In short: it was you, Mr. Editor, who asked me for my opinion about the author, the man with the red rose. The accidental coincidence of names led you to do so. I myself would never have concerned myself with him, any more than with the other young authors. And I say once more, briefly: the gentleman is almost unknown to me; he does not interest me; I am related to him neither by blood nor by marriage; and I calmly await his judgment of me, since you have informed me that you intend to question him about me as well. His apparently humorous attacks will not touch me.

The Poet Döblin on the Neurologist Döblin

I am very grateful to you, Mr. Editor, although at Easter, as you can imagine, I have all sorts of things to suffer from — questionnaires and so on — that you have put this curious question to me and, in a certain respect, enriched my knowledge.

I am just now occupied with a Berlin novel — I mean, an epic work in normal language — dealing with eastern Berlin, the area around Alexanderplatz and the Rosenthaler Tor. So your request that I comment on the neurologist/psychiatrist of my name was an interesting hint. Perhaps I can get some more material there, I thought — not only from the Salvation Army, the cattle yard, and criminal files.

So I went there, and I will report to you. The gentleman makes a lively and not at all bad impression. I was at his office hours; I sat in his waiting room. Such a waiting room is the strangest milieu one can imagine. And when I introduced myself to the gentleman and we had laughed at each other — we come, God knows, from the most different regions — he told me many things, which, with his permission, I immediately wrote down.

These panel doctors are not to be envied. I saw the peculiar, intensely pressured work in which he moved, and with especially constituted patients besides. I am convinced he is no special specimen in this branch, but precisely the way he worked there anonymously pleased me quite a bit.

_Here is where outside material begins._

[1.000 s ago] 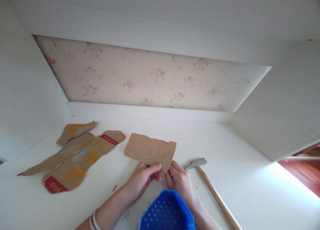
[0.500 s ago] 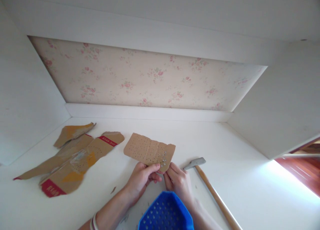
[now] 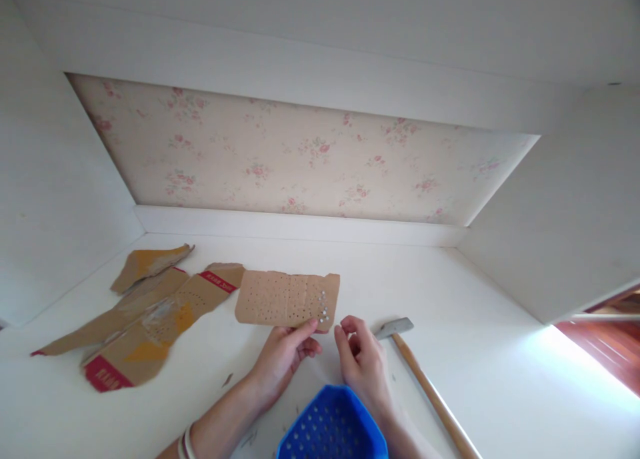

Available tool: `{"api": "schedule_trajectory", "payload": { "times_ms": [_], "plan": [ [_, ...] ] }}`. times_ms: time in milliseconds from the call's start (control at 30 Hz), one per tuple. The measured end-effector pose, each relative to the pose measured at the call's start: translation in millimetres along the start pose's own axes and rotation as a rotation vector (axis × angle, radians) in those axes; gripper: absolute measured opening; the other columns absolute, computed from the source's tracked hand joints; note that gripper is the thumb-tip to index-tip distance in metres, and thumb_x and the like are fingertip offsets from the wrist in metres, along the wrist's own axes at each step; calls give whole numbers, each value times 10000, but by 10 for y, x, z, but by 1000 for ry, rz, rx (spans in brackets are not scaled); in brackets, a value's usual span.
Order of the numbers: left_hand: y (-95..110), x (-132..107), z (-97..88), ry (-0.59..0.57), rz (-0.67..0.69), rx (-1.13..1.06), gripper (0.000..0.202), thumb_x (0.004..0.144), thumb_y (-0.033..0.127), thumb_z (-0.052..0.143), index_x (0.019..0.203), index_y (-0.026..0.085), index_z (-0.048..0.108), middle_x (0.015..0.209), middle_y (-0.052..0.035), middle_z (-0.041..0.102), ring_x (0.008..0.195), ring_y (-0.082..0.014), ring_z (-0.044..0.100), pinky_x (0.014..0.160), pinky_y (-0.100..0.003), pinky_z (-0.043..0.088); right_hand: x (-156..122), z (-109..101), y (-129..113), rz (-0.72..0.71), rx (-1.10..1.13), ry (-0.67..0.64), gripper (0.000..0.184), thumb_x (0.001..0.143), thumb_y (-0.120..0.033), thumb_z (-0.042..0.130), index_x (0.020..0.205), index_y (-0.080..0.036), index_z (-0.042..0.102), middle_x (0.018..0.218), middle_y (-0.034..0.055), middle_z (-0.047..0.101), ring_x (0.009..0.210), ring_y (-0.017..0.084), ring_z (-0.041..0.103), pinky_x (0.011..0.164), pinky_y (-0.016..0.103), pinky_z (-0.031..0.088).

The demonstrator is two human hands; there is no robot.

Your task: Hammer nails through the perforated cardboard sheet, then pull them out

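Note:
My left hand (image 3: 283, 356) pinches the near edge of a brown cardboard piece (image 3: 280, 299) full of small holes, with a few silver pins stuck in near its right end. My right hand (image 3: 364, 361) is just to the right of the cardboard and off it, thumb and forefinger pinched together on something too small to make out. A blue perforated basket (image 3: 333, 429) sits right below both hands at the bottom edge of view.
A hammer (image 3: 425, 379) with a wooden handle lies to the right of my right hand. Torn cardboard scraps (image 3: 145, 312) with red and yellow print lie at the left. White walls enclose the surface on the left, back and right; floral wallpaper (image 3: 300, 152) is behind.
My right hand has come off the cardboard and drawn back to the right. The left hand has swung the cardboard piece leftward and more level.

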State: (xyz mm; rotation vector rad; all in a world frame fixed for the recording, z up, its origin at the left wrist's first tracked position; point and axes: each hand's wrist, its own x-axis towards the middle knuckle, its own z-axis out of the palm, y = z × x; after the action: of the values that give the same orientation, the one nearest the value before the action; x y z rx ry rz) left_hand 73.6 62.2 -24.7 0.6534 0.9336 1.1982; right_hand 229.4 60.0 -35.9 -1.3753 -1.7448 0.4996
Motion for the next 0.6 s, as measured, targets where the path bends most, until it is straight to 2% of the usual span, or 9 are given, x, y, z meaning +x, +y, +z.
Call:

He is my exact opposite, it occurred to me in passing, as he handled things matter-of-factly, spoke, paid attention: I am always a solo dancer, a prima donna, as my publisher once said; he is a gray soldier in a quiet army.

I am convinced I made no particular impression on my namesake. Several times I grew quite anxious when he looked at me with a psychotherapeutic gaze. I have all sorts of defects, probably complexes, and the old hand there likely smelled something of the sort. Please do not be angry with me if I confess to you that for this reason I did not deepen my knowledge or my acquaintance with this namesake very much.

Honestly speaking, I did not feel very comfortable sitting in the chair opposite him; too many unpleasant things come to mind there. But I retain a good memory of the slender, not tall man with the doctor’s spectacles, and I would actually be pleased if you would tell me what this anonymous man — to whom I was surely not an author, but merely a human being — told you about me.